Modern fishing techniques such as trolling, chumming and even conventional bottom fishing
barely scratch the ocean’s surface. Deep-drop fishing has been a loosely kept secret among
a few private-boat fishermen willing to invest in the electric reels required to do it. Recent
entries to the marketplace such as the XL Series Krystal Fishing Reels have helped bring
these fishing tools within reach of a wider range of anglers, and interest in deep-drop fishing
has been growing as a result.
Deep-drop fishing is like exploring a new frontier, and frequently requires a field guide to help
identify the fish you dredge up. Numerous species of snapper and grouper, plus other, more
exotic fish, are caught via this simple technique. The challenge of locating productive structure
and the reward of fine dining that accompanies a few hours of successful fishing are other
The first step is investing in a quality 12-volt electric reel. Reels should be chosen to
accommodate the maximum water depth you plan to fish. Kristal’s smallest model, the
XL601, can be loaded with 80- or 100-pound super-braid line. It is a fine choice for everything
from wreck fishing for cod and sea bass in the Northeast to targeting rockfish off the West
Coast, or anywhere water depth rarely exceeds 500 feet and the fish generally don’t weigh
more than 50 or 60 pounds.
The smaller XL Series Krystal Fishing Reels easily mount on a stand-up rod and can be held
during operation. For fishing off the east coast of Florida or along the reef drop-offs in the
Bahamas, the larger XL621 and XL651 are a good choice, as they offer additional line
capacity, more powerful motors and faster retrieve rates.
How To Get The Fish...
The most productive and easiest-to-obtain deep-drop bait is squid, and it catches just about
everything. Pick up a couple boxes and cut the squid into small pieces. You don’t have to cover
the hook; just have something edible hanging off it. You can also use chunks of most any fish,
even pieces from the racks of the ones you cleaned the day before. Barracuda also makes an
excellent bait, as do mackerel and sardines.

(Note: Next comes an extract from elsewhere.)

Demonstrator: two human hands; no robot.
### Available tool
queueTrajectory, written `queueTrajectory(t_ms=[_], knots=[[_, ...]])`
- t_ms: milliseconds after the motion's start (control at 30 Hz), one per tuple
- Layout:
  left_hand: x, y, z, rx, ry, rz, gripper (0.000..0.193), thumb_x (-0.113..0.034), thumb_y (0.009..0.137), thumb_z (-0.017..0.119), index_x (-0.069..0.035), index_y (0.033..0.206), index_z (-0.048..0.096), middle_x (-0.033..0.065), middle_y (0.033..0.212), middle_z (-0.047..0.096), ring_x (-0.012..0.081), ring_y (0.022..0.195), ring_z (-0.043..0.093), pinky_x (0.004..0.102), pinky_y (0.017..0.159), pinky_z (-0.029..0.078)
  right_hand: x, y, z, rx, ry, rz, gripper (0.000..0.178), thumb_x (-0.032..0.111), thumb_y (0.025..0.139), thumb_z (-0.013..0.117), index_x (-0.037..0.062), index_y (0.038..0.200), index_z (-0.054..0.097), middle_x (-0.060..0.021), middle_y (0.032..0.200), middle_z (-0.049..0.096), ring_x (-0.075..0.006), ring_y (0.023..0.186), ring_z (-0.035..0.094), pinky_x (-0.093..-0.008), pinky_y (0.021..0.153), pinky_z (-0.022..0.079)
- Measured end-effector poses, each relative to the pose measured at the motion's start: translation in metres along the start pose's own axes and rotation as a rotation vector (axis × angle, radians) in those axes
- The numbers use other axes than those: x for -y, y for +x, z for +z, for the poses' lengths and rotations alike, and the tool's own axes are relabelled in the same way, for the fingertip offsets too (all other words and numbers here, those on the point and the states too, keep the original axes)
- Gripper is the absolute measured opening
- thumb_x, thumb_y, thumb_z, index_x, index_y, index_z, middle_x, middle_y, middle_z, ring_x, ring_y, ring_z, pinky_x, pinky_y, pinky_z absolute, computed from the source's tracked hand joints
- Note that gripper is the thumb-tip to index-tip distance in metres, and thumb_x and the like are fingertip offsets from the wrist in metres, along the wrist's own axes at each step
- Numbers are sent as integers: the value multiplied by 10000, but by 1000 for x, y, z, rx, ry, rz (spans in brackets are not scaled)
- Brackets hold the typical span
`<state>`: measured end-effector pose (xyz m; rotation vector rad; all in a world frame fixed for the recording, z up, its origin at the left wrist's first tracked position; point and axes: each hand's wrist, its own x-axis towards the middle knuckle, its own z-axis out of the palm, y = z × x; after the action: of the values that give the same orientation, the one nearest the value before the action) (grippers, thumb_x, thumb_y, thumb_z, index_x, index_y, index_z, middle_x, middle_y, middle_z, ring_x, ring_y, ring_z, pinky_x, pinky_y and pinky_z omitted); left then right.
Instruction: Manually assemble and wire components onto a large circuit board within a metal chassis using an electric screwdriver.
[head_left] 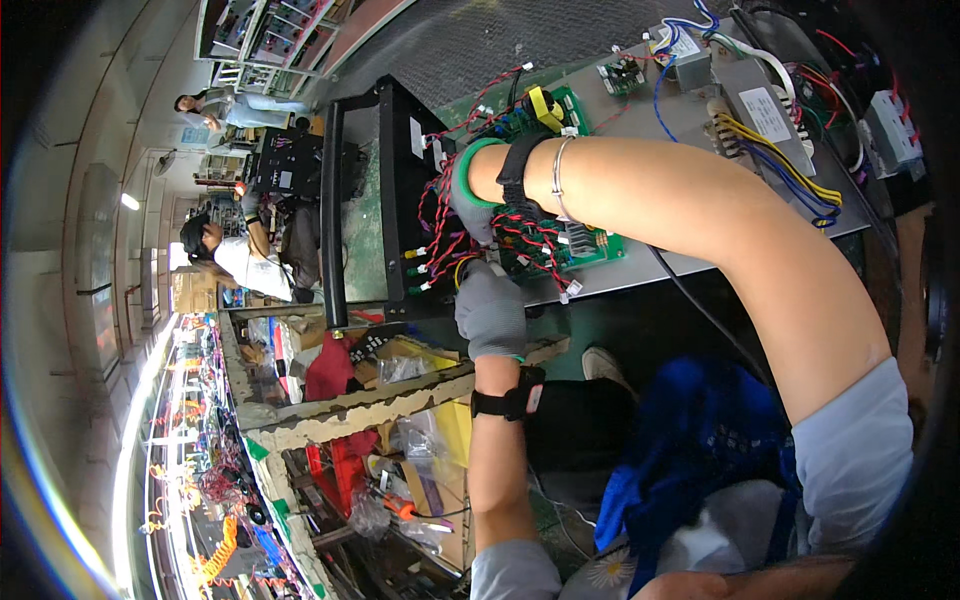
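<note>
My left hand [490, 312], in a grey glove, reaches up to the inner side of a black metal panel [395, 190]. Its fingers are bent together among thin wires, a yellow one beside them; what the fingertips pinch is hidden. Just above, my right hand [472, 196] wears a grey glove with a green cuff and points down toward the left fingertips. Its fingers are curled, and their grip is mostly out of sight. Twisted red-and-black wires [432, 225] with small white connectors hang around both hands. Green circuit boards [600, 245] lie partly under my right wrist.
A grey metal plate [640, 130] carries boards, metal-cased modules [765, 115] and bundled cables [800, 195]. Below the panel, a worn-edged shelf [370, 405] holds bags and tools, including an orange-handled tool [398, 506]. Two people [250, 255] are farther off at left.
</note>
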<state>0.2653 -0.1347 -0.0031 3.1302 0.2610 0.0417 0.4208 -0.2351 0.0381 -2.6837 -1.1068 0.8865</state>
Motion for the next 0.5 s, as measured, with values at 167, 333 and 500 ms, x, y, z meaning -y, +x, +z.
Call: queueTrajectory(t_ms=[167, 333, 500], knots=[[3, 2, 0, 18, 7, 29, 256, -243, 943, 549, 5, 914, 605, 299, 879, 657, 489, 874, 643, 556, 749, 502, -1, 2, 2, 9, -12, 26, 572, 434, 808, 736, 167, 1307, 652, -101, 1343, 629, -323, 1169, 621, -513, 1001, 471], [4, 4, -2, -12, -29, 46, 206, -191, 897, 569, 11, 902, 605, 309, 885, 651, 500, 890, 632, 558, 750, 493, -3, -3, 3, -43, -80, -2, 564, 446, 812, 733, 148, 1287, 671, -90, 1330, 637, -309, 1167, 618, -497, 997, 470], [4, 1, -4, -25, 17, 89, 187, -160, 880, 559, 12, 938, 604, 292, 876, 663, 486, 864, 652, 539, 740, 516, -4, 6, 3, 57, -100, -17, 537, 407, 854, 711, 153, 1322, 646, -93, 1367, 609, -318, 1203, 594, -492, 1024, 455]])
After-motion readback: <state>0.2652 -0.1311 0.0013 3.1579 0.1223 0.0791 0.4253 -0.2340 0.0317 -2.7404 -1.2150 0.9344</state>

And since light penetration at extreme depths is at a minimum, flashing strobes are clipped to
the rig to provide some additional fish-attracting capability. The captains I’ve talked to have a
little saying that goes, “No lights, no bites!”

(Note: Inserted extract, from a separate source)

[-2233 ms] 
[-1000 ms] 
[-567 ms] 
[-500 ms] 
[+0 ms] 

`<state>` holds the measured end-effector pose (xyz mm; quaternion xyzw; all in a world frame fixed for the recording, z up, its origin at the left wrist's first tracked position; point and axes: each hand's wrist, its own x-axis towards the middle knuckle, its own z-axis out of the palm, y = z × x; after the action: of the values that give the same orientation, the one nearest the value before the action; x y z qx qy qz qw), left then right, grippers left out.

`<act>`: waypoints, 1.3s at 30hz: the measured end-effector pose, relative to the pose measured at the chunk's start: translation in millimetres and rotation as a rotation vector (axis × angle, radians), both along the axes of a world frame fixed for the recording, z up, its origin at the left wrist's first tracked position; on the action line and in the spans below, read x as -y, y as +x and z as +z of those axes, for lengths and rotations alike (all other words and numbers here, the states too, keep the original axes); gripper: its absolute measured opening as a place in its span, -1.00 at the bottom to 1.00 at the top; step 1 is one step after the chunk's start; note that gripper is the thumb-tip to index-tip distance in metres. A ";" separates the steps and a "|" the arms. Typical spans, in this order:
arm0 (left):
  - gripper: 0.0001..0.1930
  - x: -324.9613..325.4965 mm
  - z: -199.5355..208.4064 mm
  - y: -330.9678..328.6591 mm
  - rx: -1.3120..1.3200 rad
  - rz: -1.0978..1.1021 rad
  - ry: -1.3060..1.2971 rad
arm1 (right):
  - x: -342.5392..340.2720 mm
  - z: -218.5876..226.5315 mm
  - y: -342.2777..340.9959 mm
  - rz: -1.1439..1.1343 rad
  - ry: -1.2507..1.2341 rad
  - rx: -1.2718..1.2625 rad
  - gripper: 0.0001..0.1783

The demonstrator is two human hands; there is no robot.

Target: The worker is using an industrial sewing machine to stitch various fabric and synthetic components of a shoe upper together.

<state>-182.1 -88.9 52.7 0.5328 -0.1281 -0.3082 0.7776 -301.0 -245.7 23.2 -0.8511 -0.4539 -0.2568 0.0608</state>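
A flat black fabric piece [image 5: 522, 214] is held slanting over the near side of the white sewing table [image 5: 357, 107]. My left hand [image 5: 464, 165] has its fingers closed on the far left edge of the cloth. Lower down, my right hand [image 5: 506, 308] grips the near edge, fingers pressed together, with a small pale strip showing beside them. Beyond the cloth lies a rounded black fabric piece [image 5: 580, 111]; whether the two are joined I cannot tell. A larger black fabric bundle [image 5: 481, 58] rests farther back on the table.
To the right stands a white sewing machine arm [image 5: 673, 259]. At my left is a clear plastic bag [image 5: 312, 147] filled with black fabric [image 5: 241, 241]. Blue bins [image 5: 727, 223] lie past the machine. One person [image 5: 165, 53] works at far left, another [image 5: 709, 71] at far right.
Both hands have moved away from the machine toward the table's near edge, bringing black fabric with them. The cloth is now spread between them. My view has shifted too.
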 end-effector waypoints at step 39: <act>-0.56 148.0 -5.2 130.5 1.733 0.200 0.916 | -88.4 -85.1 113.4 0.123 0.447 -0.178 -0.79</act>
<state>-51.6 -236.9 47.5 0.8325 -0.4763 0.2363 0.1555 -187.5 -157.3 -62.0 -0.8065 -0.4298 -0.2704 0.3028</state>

Bottom fish are attracted to structure, whether natural or manmade. If you picture the ocean
bottom as a flat, open plane, structure is anything that breaks up the continuity, and finding
these anomalies makes deep-drop fishing a breeze. Two common pieces of electronics that
will make the job easier are a chart plotter and a powerful, high-quality depthsounder. These
are your eyes into the underwater world.
Once you’ve located a likely spot, position the boat directly over it and mark the location on
your plotter. Drop the screen size down to 1/8 mile and determine which direction the wind
and current will push the boat. Move back over the structure and position the stern so it’s
facing against the direction of the drift and use the engine(s) to hold your position. The goal is
to keep your lines as close to vertical as possible. Keep the weight just touching the bottom
and the line taut, and you will be surprised by how easy it is to detect a bite. Snapper will
usually make the rod tip dance, while grouper will simply pull it down and keep it down. With
smaller bottom species, don’t be too quick to bring them to the surface. After the initial hook-
up, lower the rig back down to try for two or three more fish, depending on how many hooks
you have on the rig.
For Captain Dave's deep drop fishing facts click here.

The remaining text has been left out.